[ACTIVITY] For the listing that follows, give again exactly the lines from the one with "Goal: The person" to the one with "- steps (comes", including both.

START SUPPLIED RECORDS

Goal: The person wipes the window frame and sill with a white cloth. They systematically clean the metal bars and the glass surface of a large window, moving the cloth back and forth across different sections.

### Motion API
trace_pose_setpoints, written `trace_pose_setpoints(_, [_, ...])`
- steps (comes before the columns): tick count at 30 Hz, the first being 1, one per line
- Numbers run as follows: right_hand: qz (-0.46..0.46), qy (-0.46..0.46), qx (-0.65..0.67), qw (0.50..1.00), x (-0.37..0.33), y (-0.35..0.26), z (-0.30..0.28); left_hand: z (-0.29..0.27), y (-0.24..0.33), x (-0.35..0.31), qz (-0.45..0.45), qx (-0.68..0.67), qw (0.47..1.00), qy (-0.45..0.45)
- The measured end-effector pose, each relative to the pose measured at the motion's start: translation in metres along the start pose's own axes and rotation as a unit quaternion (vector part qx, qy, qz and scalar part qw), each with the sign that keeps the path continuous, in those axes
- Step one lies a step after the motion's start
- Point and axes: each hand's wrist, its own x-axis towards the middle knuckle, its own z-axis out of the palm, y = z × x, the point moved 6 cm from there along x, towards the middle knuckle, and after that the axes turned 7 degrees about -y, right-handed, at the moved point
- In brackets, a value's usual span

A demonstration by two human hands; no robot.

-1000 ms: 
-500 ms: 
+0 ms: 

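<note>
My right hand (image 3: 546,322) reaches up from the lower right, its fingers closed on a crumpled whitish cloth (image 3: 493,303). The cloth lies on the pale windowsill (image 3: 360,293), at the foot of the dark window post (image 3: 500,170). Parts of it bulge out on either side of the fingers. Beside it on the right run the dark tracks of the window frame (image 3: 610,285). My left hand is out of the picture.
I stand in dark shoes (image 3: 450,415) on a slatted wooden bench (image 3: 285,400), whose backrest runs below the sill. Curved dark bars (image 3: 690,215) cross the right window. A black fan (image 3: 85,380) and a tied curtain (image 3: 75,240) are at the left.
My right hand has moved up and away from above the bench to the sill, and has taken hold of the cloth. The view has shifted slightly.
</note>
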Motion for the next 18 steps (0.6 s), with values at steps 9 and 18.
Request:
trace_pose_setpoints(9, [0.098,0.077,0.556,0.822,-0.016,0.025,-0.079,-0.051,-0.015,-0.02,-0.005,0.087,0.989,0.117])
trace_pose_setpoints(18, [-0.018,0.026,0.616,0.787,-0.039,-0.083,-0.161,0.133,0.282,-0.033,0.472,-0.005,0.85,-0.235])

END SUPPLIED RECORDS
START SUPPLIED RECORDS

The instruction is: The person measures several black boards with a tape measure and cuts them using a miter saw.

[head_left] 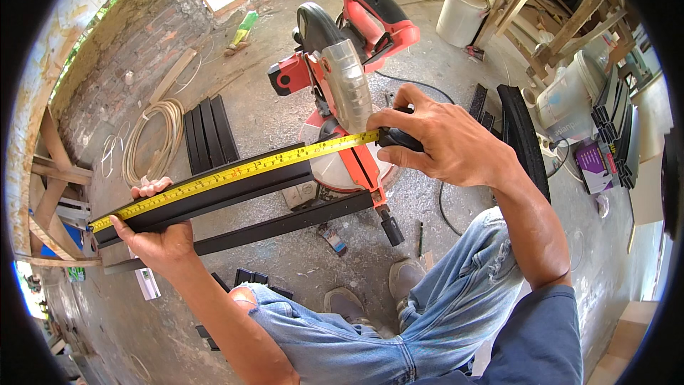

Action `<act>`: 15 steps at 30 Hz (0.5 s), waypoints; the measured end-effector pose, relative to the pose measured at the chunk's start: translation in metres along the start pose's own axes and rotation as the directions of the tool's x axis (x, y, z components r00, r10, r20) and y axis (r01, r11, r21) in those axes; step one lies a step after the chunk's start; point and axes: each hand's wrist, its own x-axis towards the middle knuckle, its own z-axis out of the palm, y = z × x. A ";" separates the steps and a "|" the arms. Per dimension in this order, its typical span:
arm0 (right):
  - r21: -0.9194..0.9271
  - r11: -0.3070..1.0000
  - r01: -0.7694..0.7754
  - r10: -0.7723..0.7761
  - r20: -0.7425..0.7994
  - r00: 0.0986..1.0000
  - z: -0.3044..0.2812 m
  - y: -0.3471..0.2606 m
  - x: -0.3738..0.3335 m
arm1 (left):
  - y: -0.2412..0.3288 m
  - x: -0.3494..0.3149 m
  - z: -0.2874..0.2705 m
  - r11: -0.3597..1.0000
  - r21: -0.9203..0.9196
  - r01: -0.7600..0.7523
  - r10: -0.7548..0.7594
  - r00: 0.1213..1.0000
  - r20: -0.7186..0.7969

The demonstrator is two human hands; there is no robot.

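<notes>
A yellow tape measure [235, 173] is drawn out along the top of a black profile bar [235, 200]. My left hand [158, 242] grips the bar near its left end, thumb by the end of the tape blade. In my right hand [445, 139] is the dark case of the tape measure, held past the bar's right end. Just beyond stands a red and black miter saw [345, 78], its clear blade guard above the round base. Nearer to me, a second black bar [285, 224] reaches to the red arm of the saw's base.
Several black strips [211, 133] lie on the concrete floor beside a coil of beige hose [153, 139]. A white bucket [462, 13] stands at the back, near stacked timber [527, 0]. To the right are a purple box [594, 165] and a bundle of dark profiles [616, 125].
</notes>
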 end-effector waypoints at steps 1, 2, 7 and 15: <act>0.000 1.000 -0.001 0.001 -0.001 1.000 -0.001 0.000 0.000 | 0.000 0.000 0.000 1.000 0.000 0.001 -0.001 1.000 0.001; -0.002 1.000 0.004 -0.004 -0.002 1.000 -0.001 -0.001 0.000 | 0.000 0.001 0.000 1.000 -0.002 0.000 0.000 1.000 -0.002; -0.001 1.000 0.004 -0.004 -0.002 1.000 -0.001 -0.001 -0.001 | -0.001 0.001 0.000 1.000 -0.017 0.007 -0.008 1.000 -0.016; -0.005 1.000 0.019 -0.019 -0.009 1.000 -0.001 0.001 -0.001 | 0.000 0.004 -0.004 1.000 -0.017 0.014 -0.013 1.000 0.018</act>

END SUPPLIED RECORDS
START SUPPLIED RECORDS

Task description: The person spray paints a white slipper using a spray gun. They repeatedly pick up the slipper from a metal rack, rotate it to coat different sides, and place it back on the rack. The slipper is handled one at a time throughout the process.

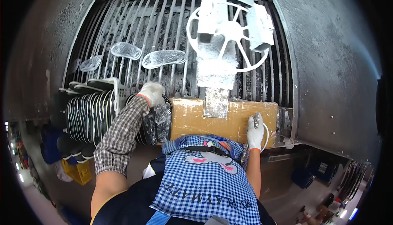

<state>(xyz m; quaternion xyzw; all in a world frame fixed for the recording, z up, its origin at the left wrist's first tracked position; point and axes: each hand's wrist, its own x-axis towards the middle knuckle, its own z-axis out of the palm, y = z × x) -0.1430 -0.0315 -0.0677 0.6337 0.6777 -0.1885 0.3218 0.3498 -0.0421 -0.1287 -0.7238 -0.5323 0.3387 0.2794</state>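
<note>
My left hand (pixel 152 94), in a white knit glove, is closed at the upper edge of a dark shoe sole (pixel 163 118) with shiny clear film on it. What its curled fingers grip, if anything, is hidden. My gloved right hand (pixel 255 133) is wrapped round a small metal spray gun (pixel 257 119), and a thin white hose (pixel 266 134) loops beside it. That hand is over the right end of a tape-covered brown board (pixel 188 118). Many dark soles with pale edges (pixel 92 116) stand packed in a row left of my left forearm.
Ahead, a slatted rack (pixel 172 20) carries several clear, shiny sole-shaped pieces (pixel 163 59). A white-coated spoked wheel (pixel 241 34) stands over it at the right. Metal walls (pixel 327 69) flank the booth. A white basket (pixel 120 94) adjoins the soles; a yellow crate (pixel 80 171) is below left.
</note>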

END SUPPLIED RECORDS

[PROBLEM SOLUTION]
Goal: The person wipes the window frame and sill with a white cloth. They systematically clean the metal bars and the glass surface of a large window, moving the cloth back and forth across different sections.

### Motion API
trace_pose_setpoints, written `trace_pose_setpoints(_, [_, ...])`
- steps (comes before the columns): tick count at 30 Hz, the first being 1, one per line

No further work remains on the exercise.